NEW YORK — With retail stocks strong and apparel stocks turning in a mixed performance, the U.S. market settled into a near-normal pattern Wednesday after Monday’s slump and Tuesday’s jump. But there was still some apparent fallout from the frantic action earlier in the week.
Although the Dow Jones Industrials finished with a modest 8.35-point gain, volume on the New York Stock Exchange was 770 million shares, second only to Tuesday’s 1.19-billion-share turnover, and during the day, prices yo-yoed to activate 50-point triggers on both the upside and downside.
Tommy Hilfiger, which reported a strong gain in profits, but an even stronger gain in inventory levels, took a 2 15/16 point hit, dropping to 41. However, Gucci Group, which has been under heavy downward pressure recently, picked up 2 3/8 to close at 36 1/2. Donna Karan International slipped 5/16 to 14 3/8; Polo Ralph Lauren eased 1/4 to 25 1/4 and Nautica fell 1 1/2 to 26 3/4.
Retail stocks were led on the upside by Carson Pirie Scott, which soared 7 5/8 to 45 1/8 in the wake of an agreement to be acquired by Proffitt’s.
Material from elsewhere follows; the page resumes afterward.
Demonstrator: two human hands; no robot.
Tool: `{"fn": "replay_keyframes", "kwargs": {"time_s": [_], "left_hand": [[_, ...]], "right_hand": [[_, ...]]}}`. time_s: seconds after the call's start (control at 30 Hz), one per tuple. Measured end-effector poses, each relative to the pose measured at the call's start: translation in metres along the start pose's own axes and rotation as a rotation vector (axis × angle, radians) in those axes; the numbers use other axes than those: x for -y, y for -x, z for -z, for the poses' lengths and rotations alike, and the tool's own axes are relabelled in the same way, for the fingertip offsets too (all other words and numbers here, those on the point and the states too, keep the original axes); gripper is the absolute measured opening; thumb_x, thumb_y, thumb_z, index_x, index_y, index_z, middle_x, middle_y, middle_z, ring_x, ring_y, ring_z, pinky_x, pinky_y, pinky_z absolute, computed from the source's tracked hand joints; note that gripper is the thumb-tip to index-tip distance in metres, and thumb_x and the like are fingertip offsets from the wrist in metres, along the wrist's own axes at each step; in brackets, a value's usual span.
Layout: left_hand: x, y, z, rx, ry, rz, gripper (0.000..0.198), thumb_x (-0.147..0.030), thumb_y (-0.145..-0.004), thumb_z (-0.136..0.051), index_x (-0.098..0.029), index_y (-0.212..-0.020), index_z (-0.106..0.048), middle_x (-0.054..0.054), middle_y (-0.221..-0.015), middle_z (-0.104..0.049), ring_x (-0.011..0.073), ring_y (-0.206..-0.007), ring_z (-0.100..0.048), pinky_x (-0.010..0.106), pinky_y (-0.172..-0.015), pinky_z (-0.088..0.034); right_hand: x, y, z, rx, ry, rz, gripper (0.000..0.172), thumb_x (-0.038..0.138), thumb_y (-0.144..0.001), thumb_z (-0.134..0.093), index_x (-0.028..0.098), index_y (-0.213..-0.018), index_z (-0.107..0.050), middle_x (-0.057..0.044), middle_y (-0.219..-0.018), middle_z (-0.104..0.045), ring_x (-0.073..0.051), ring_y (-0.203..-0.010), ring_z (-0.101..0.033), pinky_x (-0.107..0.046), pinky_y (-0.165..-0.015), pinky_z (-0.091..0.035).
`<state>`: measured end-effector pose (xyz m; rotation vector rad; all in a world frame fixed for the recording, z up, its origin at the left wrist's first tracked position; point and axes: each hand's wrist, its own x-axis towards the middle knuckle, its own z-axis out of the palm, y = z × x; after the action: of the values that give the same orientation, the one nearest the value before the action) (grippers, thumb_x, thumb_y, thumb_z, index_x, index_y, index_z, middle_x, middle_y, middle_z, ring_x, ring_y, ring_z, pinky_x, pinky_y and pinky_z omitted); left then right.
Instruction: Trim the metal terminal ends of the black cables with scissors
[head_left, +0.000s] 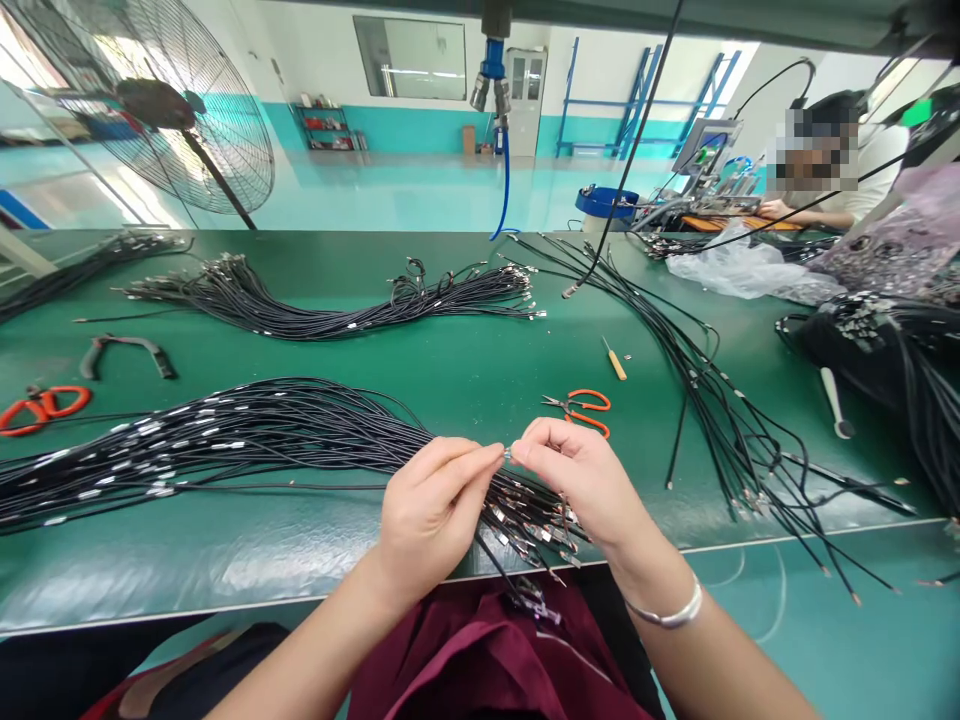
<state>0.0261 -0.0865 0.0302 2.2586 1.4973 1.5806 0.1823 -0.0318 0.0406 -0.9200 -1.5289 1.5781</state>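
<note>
My left hand (435, 508) and my right hand (576, 478) meet fingertip to fingertip above the front of the bench. Pinched between them is a small shiny metal connector (508, 454), mostly hidden by the fingers. Whether a cable runs from it is hard to make out. Beneath both hands lies the end of a thick bundle of black cables (300, 430), with white labels toward the left. Its loose ends (536, 530) show metal tips near the bench edge. Orange-handled scissors (589, 402) rest just beyond my right hand.
Farther back lies another black cable bundle (322, 318); looser cables (697, 370) spread at the right. Pliers (127, 350), orange-handled cutters (45, 408) and a yellow-handled screwdriver (615, 360) lie on the green bench (465, 370). A person (862, 180) sits at the far right.
</note>
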Motion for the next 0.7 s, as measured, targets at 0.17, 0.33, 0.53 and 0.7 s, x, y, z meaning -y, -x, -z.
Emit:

Profitt’s stock also was up, adding 1 3/8 to 28 1/8. Other point-plus retail gainers include Federated Department Stores, 1 5/16 to 42 5/8; Nordstrom, 1 1/16 to 58 1/8; Mercantile Stores, 1 1/16 to 58 1/8; Gap, 1 5/16 to 51 9/16; Ross Stores, 1 3/8 to 37 3/16, and Dress Barn, 1 1/4 to 24 1/2.
Fractional gainers include Dillard’s, 15/16 to 37 11/16; Dayton Hudson, 7/8 to 61; Kmart Corp., 3/16 to 12 7/8; The Limited, 7/16 to 22 5/8; May Department Stores, 1/2 to 54 1/4; Neiman Marcus Group, 7/16 to 33 3/4; Sears, Roebuck, 13/16 to 42; TJX Cos., 1/4 to 29, and Wal-Mart Stores, 3/16 to 34 3/4.
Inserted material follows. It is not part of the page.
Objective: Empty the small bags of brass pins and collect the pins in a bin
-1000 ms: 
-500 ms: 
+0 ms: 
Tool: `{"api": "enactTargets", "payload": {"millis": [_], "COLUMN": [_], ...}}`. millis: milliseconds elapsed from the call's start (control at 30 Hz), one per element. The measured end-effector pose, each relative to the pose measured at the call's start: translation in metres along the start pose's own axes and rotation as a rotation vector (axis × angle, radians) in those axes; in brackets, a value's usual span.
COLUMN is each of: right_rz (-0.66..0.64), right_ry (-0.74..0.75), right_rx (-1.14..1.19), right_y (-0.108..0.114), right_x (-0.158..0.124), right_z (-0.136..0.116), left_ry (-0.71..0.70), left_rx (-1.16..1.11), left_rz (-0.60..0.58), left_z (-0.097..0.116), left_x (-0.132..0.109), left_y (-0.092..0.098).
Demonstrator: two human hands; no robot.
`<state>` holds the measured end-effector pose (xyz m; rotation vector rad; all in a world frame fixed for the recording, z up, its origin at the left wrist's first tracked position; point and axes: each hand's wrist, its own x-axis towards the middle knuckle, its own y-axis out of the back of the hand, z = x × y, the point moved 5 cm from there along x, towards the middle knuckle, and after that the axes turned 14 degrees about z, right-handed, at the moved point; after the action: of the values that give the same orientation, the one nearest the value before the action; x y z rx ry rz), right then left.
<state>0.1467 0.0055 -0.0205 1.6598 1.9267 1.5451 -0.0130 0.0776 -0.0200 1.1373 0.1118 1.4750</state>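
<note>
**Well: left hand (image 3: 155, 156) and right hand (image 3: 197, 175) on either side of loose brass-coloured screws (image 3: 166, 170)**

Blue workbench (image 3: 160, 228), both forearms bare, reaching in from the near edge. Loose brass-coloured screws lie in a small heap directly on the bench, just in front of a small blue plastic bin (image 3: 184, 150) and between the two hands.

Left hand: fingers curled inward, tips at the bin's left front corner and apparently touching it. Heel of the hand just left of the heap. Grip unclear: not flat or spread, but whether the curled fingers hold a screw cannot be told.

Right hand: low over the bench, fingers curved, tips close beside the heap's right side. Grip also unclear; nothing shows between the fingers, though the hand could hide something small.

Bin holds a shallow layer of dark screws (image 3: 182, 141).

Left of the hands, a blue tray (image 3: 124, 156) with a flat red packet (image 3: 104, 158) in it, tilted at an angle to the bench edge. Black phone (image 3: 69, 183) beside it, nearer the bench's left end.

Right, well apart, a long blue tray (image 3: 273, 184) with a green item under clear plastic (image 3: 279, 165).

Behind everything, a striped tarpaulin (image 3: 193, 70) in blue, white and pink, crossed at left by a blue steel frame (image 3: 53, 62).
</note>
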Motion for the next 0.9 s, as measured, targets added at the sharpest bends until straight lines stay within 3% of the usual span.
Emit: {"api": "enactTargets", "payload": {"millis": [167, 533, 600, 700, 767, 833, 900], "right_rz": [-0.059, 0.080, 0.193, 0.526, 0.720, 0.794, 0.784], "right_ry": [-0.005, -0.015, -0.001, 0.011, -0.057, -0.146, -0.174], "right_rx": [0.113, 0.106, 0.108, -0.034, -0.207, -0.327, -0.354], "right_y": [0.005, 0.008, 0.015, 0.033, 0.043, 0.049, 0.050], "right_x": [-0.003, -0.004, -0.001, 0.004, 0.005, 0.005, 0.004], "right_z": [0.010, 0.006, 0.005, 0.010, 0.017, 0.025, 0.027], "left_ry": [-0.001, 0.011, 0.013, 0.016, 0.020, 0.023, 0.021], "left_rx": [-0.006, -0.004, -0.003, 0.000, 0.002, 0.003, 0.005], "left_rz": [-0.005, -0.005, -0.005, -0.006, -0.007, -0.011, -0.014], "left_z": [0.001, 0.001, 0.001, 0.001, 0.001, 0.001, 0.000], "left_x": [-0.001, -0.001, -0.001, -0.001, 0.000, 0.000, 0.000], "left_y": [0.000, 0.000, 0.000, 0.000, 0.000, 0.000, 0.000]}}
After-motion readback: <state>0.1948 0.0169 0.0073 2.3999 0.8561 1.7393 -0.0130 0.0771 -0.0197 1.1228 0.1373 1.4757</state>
Saks Holdings was one of the few retail losers, dipping 3/8 to 21 1/2. Talbots dropped a point to 23 11/16, and Spiegel gave up 3/8 to 6.
On the heels of Tuesday’s 337-point jump on the Dow, Asian markets turned up sharply Wednesday, with stocks in Hong Kong soaring 19 percent and Tokyo’s leading index gaining 3.3 percent. Other markets in the area were also strong. It was the sharp decline on the Hong Kong market last week and early this week that was widely seen as the trigger for Monday’s 554-point crash of the Dow.
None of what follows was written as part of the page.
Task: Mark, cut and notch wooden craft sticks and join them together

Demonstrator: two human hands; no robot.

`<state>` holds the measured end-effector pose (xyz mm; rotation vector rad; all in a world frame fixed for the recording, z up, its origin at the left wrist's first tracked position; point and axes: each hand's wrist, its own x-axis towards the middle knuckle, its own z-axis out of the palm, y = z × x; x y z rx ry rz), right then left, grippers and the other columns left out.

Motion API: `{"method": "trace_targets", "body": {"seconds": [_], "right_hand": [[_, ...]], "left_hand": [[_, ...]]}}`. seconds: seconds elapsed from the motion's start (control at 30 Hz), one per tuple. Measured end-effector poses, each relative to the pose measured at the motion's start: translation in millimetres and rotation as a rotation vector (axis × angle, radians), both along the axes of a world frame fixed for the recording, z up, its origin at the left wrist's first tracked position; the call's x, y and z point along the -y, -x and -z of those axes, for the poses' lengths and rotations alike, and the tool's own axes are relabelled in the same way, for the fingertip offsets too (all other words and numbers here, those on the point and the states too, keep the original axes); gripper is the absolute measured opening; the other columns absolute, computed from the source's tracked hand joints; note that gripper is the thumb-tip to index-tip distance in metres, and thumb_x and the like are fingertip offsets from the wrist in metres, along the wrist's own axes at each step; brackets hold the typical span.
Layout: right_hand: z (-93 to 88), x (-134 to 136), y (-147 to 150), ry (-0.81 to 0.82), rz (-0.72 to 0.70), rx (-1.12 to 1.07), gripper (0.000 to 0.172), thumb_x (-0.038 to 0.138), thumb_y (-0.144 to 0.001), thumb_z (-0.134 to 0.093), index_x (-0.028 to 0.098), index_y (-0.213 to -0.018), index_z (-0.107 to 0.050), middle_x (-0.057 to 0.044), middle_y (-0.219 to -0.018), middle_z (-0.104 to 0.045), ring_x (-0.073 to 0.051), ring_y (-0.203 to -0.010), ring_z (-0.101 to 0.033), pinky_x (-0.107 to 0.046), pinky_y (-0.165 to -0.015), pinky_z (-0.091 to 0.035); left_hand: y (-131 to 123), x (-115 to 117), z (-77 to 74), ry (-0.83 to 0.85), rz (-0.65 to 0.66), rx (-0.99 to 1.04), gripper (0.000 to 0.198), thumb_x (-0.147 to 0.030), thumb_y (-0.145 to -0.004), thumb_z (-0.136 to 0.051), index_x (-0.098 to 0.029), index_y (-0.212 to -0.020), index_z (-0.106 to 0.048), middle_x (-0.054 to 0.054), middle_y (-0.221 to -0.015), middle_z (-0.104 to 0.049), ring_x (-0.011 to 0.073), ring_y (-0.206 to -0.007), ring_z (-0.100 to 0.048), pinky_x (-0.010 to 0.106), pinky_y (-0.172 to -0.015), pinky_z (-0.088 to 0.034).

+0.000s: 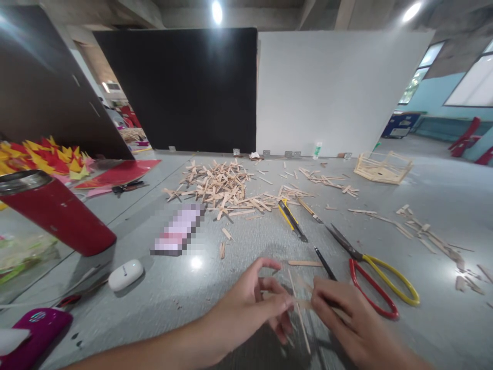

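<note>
My left hand (252, 303) is low in the middle, its thumb and fingertips pinched on a thin wooden craft stick (303, 329) that runs down toward me. My right hand (344, 311), slightly blurred, is closed just right of it. A pale, smeared piece of wooden stick bridges the two hands, and its end goes into the right fist. Beyond the fingertips a flat craft stick (305, 263) lies on the grey table (231, 329). A black pen (324, 262) lies by the right hand. Scissors (356, 254) with one red and one yellow handle rest to its right.
A yellow utility knife (291, 221) and a slim craft knife (310, 210) lie ahead, before a heap of joined sticks (219, 185). A phone (179, 228), white earbud case (126, 274) and red tumbler (63, 216) are leftward. A stick frame (383, 168) stands back right.
</note>
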<state>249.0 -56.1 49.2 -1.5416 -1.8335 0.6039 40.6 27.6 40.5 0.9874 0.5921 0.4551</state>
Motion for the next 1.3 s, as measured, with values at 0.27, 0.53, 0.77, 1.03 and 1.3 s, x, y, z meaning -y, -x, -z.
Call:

In Paris, investors breathed at least a temporary sigh of relief Wednesday when the CAC 40, the Bourse’s leading indicator, closed up 6.29 percent to 2,818 points.
Luxury stocks slightly outpaced the market, with one big exception: Clarins, which jumped 15.38 percent to close at $77.58 (450 francs) at current exchange. Other upward trends were seen at L’Oreal, which closed at $371.55 (2,155 francs), up 8.18 percent; LVMH shares closed at $176.55 (1,024 francs), up 7.79 percent, and Hermes shares closed at $65.17 (378 francs), up 7.08 percent. France’s finance minister, Dominique Strauss-Kahn, sought to reassure investors during the day by stressing that growth in France and Europe would not be affected by the current market swings.
And Milan recouped nearly all of its 6.2 percent drop on Tuesday, closing up 5.04 percent. “The turbulence isn’t over yet, but everybody was breathing a lot easier by the end of the day,” said Francesca Rulli, equities analyst with Milla Sim.
In Milan’s textile and apparel sector, Benetton rose 3.88 percent at $14.70 (25,000 lire), while Simint and Stefanel outpaced the market to close up 6.16 percent to $7.45 (12,668 lire) and up 6.86 percent to $2.02 (3,444 lire), respectively. Marzotto slumped against the trend, losing 0.49 percent to $10.86 (18,469 lire), but analysts attributed the decline to profit taking after recent gains.
In Amsterdam, where Gucci is also traded in addition to the New York Exchange, the stock rallied 16.2 percent to close at $37.40 (73.2 guilders).
“I put out a ‘strong buy’ on Gucci today because at these prices it’s ridiculously cheap,” said Paul Gordon, an equity analyst with IMI-Sigeco in Milan. With the possibility of a hostile takeover much more feasible at current prices than during the days when Gucci shares were going at around $80 a pop, Gucci (which is 100 percent public) has proposed new voting restrictions designed to protect investors from anyone who might try to build a controlling stake in the company.
The amendments, which are set to be voted on at a Nov. 6 extraordinary shareholders meeting, would limit voting rights to 20 percent, even if a single investor holds more than that.